Celebrazione al posto della processione del Cristo morto a Sulmona, salta anche la Passione a Barrea
SULMONA. Via Crucis, in diretta streaming, attualizzata al tempo del coronavirus, una “croce” che da oltre un anno il mondo porta sulle sue spalle con lutti e sacrifici. È questa la novità in programma per oggi al posto della tradizionale processione del Cristo morto. «Intendiamo così meditare questo momento assai difficile e duro per tutti, unendoci spiritualmente a quanti stanno portando il peso maggiore di questa situazione, per essere caduto ammalato, per aver perso familiari e amici, per la crisi economica assai grave che questo virus impone», affermano i confratelli trinitari dalla sede di Vico dell’Ospedale, «speriamo di essere vicini alla fine da questo incubo e di tornare tutti a una vita normale, magari più sensibili e attenti ai valori di solidarietà e vicinanza con chi soffre, che ci auguriamo questa durissima esperienza abbia insegnato».

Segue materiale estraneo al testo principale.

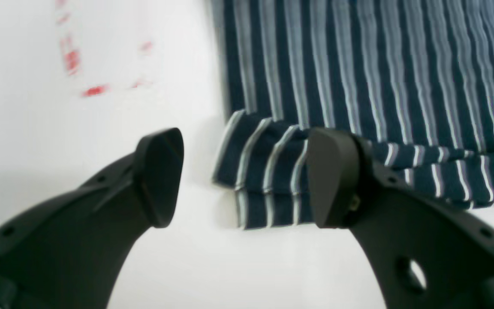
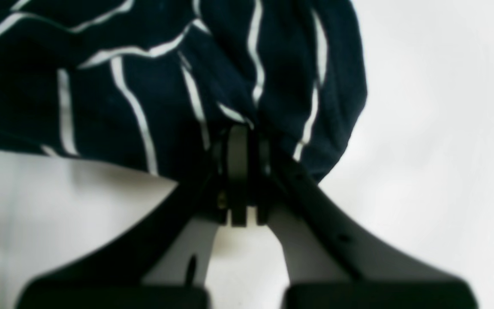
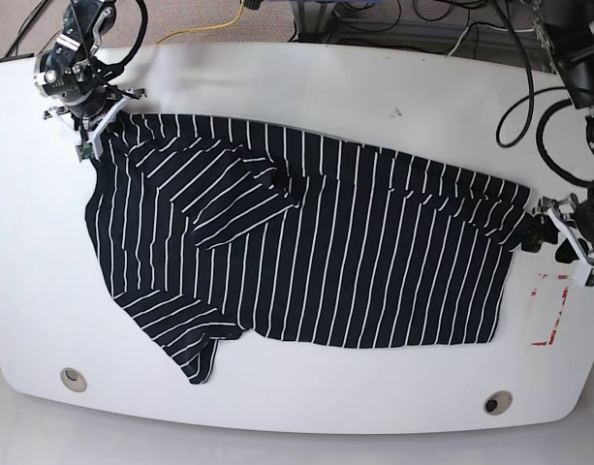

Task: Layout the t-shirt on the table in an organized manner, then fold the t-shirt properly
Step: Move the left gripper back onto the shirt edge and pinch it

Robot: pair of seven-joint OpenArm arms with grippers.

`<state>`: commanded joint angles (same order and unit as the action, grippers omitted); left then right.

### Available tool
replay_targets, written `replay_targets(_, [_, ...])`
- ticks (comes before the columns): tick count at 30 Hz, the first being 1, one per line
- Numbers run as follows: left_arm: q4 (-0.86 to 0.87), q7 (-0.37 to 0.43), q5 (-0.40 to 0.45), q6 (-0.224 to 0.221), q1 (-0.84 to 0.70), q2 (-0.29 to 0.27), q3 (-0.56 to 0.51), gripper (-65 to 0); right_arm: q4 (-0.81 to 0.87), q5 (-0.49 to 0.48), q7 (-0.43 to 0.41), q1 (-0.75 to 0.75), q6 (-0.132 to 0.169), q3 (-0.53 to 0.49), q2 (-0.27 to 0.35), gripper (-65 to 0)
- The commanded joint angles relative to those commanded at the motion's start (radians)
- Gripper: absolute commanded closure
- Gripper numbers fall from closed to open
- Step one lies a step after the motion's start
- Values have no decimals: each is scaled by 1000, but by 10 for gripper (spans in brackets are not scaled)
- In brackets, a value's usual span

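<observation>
T-shirt [image 3: 374,262]: black, navy-tinged in the left wrist view, with thin white stripes. Bench [image 3: 422,387]: glossy white, bearing broken red marks [image 3: 550,310] near the left claw [image 3: 547,235]. Both claws: black.

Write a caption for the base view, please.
Striped t-shirt spread unevenly across the white table, one upper corner in the right tool.

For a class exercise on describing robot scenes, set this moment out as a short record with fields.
garment: striped black t-shirt, spread with folded and bunched parts
surface: white tabletop
right gripper: jaws closed on the t-shirt's edge
left gripper: jaws apart, by the t-shirt's opposite end
table markings: broken red marks
table holes: two, along the near edge
fold status: not neatly folded
</observation>
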<state>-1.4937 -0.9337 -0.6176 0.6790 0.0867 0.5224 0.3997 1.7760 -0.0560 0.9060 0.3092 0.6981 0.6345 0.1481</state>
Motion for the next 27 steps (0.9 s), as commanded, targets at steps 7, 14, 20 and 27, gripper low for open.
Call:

Non ci sarà dunque la commovente processione trinitaria del Cristo morto, ma saranno ugualmente i trinitari, oggi pomeriggio, ad animare nella chiesa dell'Annunziata il rito dell’Adorazione della Croce, presieduto dal vescovo Michele Fusco e dal cappellano trinitario e parroco don Gilberto Uscategui. La celebrazione si terrà a partire dalle 17. Subito dopo la conclusione del rito, i trinitari, nel loro tradizionale saio rosso con pettorina bianca, saranno nella loro chiesa. Alle 18.30 infatti alla Santissima Trinità si terrà la Via Crucis con meditazioni e preghiere preparate dalla stessa arciconfraternita. A dare inizio alla Via Crucis, accanto al vescovo e al cappellano, ci saranno il rettore dell'arcisodalizio Raffaele Carrozza ed una rappresentanza di confratelli e consorelle trinitari. «Viviamo una grande nostalgia per la processione che da secoli è da noi animata», concludono i trinitari, «ma sopportando ancora questo periodo di pandemia riteniamo essenziale il momento della meditazione e della preghiera nel giorno che ricordiamo Cristo Morto, preparandoci a vivere nel modo migliore, secondo fede, la Pasqua».
L’associazione culturale “Antologia”, guidata dal presidente Tommaso D’Amico e che a Barrea, ogni Sabato Santo, propone la “Passione vivente”, è costretta a fermarsi per il secondo anno consecutivo. Il perdurare dell’emergenza sanitaria e delle conseguenti restrizioni, infatti, non consentirà la sacra rappresentazione che, per trent’anni prima della pandemia, ha visto impegnate circa 200 persone. (c.l.)